# Exercise description
Exactly the lines from the opening of the records through the line containing "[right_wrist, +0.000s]" should be copied, with both included.

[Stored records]
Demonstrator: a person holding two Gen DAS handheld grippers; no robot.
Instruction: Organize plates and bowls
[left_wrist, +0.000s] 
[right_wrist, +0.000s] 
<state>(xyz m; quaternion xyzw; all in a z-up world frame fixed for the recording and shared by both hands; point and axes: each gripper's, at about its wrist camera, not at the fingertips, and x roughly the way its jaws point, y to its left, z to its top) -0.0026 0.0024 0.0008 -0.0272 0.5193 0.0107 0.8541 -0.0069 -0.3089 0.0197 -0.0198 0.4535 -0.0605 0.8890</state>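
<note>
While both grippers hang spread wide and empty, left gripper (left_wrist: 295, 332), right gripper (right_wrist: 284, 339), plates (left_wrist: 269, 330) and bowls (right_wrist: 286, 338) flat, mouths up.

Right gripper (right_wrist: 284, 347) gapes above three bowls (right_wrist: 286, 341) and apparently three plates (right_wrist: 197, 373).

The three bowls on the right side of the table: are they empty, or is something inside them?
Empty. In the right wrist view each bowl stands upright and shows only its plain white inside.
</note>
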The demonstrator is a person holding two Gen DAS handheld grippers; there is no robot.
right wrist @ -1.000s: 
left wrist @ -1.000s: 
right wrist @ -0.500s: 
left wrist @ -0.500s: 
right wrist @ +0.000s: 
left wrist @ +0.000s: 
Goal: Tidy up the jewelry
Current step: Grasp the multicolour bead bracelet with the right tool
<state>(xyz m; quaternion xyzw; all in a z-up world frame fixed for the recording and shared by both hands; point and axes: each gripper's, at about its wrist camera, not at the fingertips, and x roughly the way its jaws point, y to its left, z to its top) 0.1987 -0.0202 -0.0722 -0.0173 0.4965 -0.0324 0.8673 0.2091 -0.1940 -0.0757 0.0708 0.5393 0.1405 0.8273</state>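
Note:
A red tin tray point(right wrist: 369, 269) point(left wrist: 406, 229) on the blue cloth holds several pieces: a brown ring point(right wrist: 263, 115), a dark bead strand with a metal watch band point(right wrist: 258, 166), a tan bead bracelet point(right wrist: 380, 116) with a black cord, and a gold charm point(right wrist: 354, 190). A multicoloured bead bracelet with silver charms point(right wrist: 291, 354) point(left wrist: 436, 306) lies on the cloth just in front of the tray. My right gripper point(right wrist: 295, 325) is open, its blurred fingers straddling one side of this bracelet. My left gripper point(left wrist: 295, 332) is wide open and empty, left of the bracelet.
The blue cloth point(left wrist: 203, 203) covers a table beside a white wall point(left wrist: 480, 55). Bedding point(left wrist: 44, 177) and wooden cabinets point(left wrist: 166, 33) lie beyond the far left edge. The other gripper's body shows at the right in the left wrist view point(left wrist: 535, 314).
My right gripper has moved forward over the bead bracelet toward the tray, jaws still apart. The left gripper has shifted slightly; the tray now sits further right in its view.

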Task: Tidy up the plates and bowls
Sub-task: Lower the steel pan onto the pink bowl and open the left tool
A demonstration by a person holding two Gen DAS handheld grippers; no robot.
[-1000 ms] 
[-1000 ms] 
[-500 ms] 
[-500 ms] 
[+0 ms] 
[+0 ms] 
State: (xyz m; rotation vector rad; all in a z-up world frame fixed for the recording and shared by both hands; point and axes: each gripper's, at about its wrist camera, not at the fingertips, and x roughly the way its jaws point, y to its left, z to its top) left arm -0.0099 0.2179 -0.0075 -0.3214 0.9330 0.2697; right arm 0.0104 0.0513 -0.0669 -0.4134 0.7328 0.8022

# Answer
Demonstrator: a person holding two Gen DAS handheld grippers; no robot.
Instruction: Organize plates and bowls
[left_wrist, +0.000s] 
[right_wrist, +0.000s] 

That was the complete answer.